« La franchise c’est comme l’autoroute, il y a des péages mais on va plus vite que par la nationale » résume Sophie Leblond, franchisée Rapid’Flore depuis 1999. Tout est là : des droits d’entrée, une redevance, un « cahier des charges » mais l’assurance de bénéficier de la notoriété de l’enseigne et de démarrer son activité sur des bases testées et approuvées. « Je n’avais pas envie de me lancer seule, explique cette assistante de direction vite reconvertie, alors je suis allée au salon de la franchise. Une publicité pour Rapid’Flore dans un magazine m’avait séduite, je les ai rencontrés, j’ai passé 3 jours dans un magasin avec un adhérent et j’ai été convaincue. » En 6 mois elle rassemble 150 000 euros, trouve le pas de porte, suit 3 semaines de formation et ouvre son magasin à Flers. Depuis, son mari l’a rejoint, ils ont créé un 2e magasin, affichent un chiffre d’affaires global de 920 000 euros… et travaillent 50 à 60 heures par semaine. Il n’y a pas de secret : « il faut bosser. Mais le mercredi par exemple je me consacre à mes enfants » de 7 et 15 ans.
Chef d’entreprise avant tout
A la tête d’un restaurant La Boucherie depuis 2007 à Compiègne, Johanne Bouquet ne compte pas non plus ses heures : « j’en fais plus que quand j’étais attachée commerciale ou directrice d’agence, mais je le fais pour moi. C’est beaucoup plus épanouissant ». L’idée lui trotte dans la tête depuis plusieurs années quand elle se décide à quitter son emploi en 2005 pour ouvrir, avec un associé, une franchise dans la restauration, secteur auquel elle vendait des terminaux et des logiciels de gestion. Pour autant, « je ne suis pas restauratrice, insiste-t-elle, et je voulais créer une entreprise de 10-15 personnes, pas seulement mon propre emploi. J’avais besoin de produits et de process rôdés. » Elle fait alors confiance à « La Boucherie », franchiseur depuis 1986. Bilan de l’opération aujourd’hui selon la Fédération de la franchise : un investissement minimum de 400 000 euros et un chiffre d’affaires d’au moins 900 000 euros.

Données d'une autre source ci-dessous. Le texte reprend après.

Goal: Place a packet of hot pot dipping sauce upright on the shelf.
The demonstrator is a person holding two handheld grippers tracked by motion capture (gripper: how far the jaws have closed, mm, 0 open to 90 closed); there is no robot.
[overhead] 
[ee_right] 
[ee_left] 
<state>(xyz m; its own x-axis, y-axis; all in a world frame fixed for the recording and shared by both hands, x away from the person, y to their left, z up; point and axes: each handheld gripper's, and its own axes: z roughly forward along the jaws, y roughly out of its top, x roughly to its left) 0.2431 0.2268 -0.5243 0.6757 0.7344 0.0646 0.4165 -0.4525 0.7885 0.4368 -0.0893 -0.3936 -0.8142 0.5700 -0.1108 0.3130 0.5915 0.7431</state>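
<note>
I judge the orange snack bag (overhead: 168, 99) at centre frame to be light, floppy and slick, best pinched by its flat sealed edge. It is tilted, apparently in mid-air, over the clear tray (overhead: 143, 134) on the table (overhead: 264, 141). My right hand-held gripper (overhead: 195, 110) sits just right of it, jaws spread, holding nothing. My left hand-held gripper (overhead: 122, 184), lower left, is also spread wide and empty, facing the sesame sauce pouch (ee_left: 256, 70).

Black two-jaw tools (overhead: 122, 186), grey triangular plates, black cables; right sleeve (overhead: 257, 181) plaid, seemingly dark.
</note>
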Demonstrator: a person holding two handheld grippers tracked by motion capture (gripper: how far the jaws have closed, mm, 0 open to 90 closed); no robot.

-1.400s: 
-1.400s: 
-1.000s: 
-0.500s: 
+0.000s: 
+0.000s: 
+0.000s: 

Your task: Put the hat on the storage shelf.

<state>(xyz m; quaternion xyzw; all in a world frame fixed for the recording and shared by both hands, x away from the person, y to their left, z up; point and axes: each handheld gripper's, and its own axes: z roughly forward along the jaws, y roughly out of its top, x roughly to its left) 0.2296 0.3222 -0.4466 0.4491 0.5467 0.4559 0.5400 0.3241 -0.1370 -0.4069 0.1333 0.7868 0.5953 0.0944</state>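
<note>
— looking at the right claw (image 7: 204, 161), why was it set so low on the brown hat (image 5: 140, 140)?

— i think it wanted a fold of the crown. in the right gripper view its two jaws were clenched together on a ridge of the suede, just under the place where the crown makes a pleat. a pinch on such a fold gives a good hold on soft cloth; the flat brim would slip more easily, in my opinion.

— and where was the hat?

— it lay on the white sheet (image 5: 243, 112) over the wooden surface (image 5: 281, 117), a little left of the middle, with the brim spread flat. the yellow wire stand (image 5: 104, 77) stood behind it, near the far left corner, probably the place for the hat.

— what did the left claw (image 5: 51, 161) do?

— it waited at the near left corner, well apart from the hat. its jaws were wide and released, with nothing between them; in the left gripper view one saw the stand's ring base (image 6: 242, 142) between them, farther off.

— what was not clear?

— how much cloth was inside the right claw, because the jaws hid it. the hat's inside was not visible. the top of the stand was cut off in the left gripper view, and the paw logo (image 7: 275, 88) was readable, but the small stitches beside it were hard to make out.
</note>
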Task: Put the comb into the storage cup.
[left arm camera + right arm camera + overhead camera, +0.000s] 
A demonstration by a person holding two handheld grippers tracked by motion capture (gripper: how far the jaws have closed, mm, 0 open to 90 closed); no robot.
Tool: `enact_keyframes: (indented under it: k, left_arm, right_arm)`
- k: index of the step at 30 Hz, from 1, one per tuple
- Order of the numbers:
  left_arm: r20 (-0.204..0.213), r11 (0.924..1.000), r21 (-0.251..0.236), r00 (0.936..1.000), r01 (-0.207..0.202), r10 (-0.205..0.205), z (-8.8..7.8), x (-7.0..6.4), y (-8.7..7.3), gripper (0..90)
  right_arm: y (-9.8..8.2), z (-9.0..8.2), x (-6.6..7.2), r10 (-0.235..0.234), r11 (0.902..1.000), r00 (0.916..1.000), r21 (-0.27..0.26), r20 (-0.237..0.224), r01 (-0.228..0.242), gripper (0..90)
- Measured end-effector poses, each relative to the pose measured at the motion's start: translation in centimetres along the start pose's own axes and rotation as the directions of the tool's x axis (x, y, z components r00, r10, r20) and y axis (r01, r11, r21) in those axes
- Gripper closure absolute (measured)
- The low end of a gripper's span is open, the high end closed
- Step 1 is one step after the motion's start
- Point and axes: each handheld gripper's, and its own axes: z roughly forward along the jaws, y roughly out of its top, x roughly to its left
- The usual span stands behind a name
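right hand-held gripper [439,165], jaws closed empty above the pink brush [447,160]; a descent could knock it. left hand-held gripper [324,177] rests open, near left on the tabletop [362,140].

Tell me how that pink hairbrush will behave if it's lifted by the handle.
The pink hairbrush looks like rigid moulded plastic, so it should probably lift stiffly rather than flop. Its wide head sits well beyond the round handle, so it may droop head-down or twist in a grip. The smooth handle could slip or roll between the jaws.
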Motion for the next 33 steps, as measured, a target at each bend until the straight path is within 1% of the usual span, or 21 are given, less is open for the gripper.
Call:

Un accompagnement qui sécurise
C’est à peu près le même que celui annoncé chez Mikit, constructeur de maisons « prêtes à finir », après un investissement initial de 130 000 euros. Martine Escudé a d’abord rejoint ce réeau en tant que commerciale il y a 15 ans. A l’époque, elle reprend une activité professionnelle après avoir consacré 10 ans à ses deux fils et elle songe déjà, à terme, à créer une franchise. C’est chose faite désormais et elle n’en démord pas : « je ne me serais jamais lancée sans le franchiseur, plein de choses ont été pensées pour nous, on a des réunions tous les 2 mois et surtout on nous tient informés de l’évolution des obligations juridiques. C’est un lien qui sécurise, comme le câble qui relie le plongeur à la surface ». Surtout quand on démarre l’activité seule, comme elle l’a fait à Pau. Epaulée maintenant par 6 salariés, elle dit avoir atteint la taille idéale. Elle a même ouvert une filiale à Dax, confiée à son frère et sa sœur qui va elle-même s’implanter à Mont-de-Marsan.